Altun, bu bağlamda Ulusal Kamu Diplomasisi Strateji Evrakı ve Aksiyon Planı’nın değerli bir adım olduğunu vurgulayarak, şunları kaydetti:

“Bu evrakta 22 alanda somut stratejiler ve yol haritaları ortaya konmuş durumda. Dijital diplomasiden bilim diplomasisine, turizm diplomasisinden kültürel diplomasiye, inanç diplomasisinden eğitim diplomasisine, insani diplomasiden spor diplomasisine kadar geniş bir yelpazede kamu diplomasisinin bütün alanlarında neler yapılacağıyla ilgili somut bir çerçeve ortaya konmuş durumda. elbette planlama hayati bir öge olmakla birlikte esnek, dinamik ve modüler olabilmesi temeldir. Bu noktada elbette süreç içerisinde dokümanımızın geliştirilmesi, niteliğinin artırılması noktasında katkılara açık olacağız. Bu metnin yeni gereksinimlere göre güncellenebilmesi temeldir. Burada dileğimiz, bir telaffuz birliği, siyasi bir tutarlılık ve kaynak tasarrufu gerçekleştirebilmektir. Bu manada bu uyumun hayli faydalı olduğunu düşünüyorum.”

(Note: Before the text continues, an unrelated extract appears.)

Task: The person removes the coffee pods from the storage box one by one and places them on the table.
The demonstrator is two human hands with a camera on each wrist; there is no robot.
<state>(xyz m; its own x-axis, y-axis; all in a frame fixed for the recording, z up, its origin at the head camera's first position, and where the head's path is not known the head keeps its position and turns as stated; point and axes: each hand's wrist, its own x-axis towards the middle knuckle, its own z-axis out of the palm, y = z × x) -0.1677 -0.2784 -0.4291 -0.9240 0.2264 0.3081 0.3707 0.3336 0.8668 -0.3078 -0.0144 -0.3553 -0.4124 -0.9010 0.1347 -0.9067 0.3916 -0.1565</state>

Fahrettin Altun, “Bu evrak ve birlikte yürüteceğimiz faaliyetler Türkiye’nin gücüne, prestijine katkıda bulunsun, gücüne güç katsın, prestijini daha da artırsın.” temennisinde bulundu.

Kamu Diplomasisi Uyum Sistemi

Açıklamaya nazaran, bakanlık, kurum ve kuruluşlar tarafınca yürütülen kamu diplomasisi faaliyetlerinin süratli, verimli ve tesirli bir biçimde gerçekleşmesini sağlamak üzere Kamu Diplomasisi Uyum Sistemi (KADİS) oluşturuldu.

Sistem, konsey ve komitelerden oluşan Kamu Diplomasisi Uyum Sistemi’ni, Ulusal Kamu Diplomasisi Strateji Evrakı ve Hareket Planı’nı, Kamu Diplomasisi İzleme Sistemi’ni, ölçme-değerlendirme ve programlarını kapsıyor.

Ulusal Kamu Diplomasisi Strateji Dokümanı ve Aksiyon Planı’nda 22 strateji evrakı ve aksiyon planı yer alıyor.

Dokümanın hazırlık çalışmaları sürecinde 33 farklı komite toplantısı yapıldı, bu toplantılara 61 farklı kurum ve kuruluştan toplam 461 kişi katıldı.

Çalışmalar kapsamında ayrıyeten 5’i özel nitelikli olmak üzere toplam 26 farklı kamu diplomasisi komitesi ihdas edildi.

Cumhurbaşkanlığı İrtibat Başkanlığı uyumundaki çalışmalarda komite başkanlıklarını o alandaki ilgili kurum yürütecek.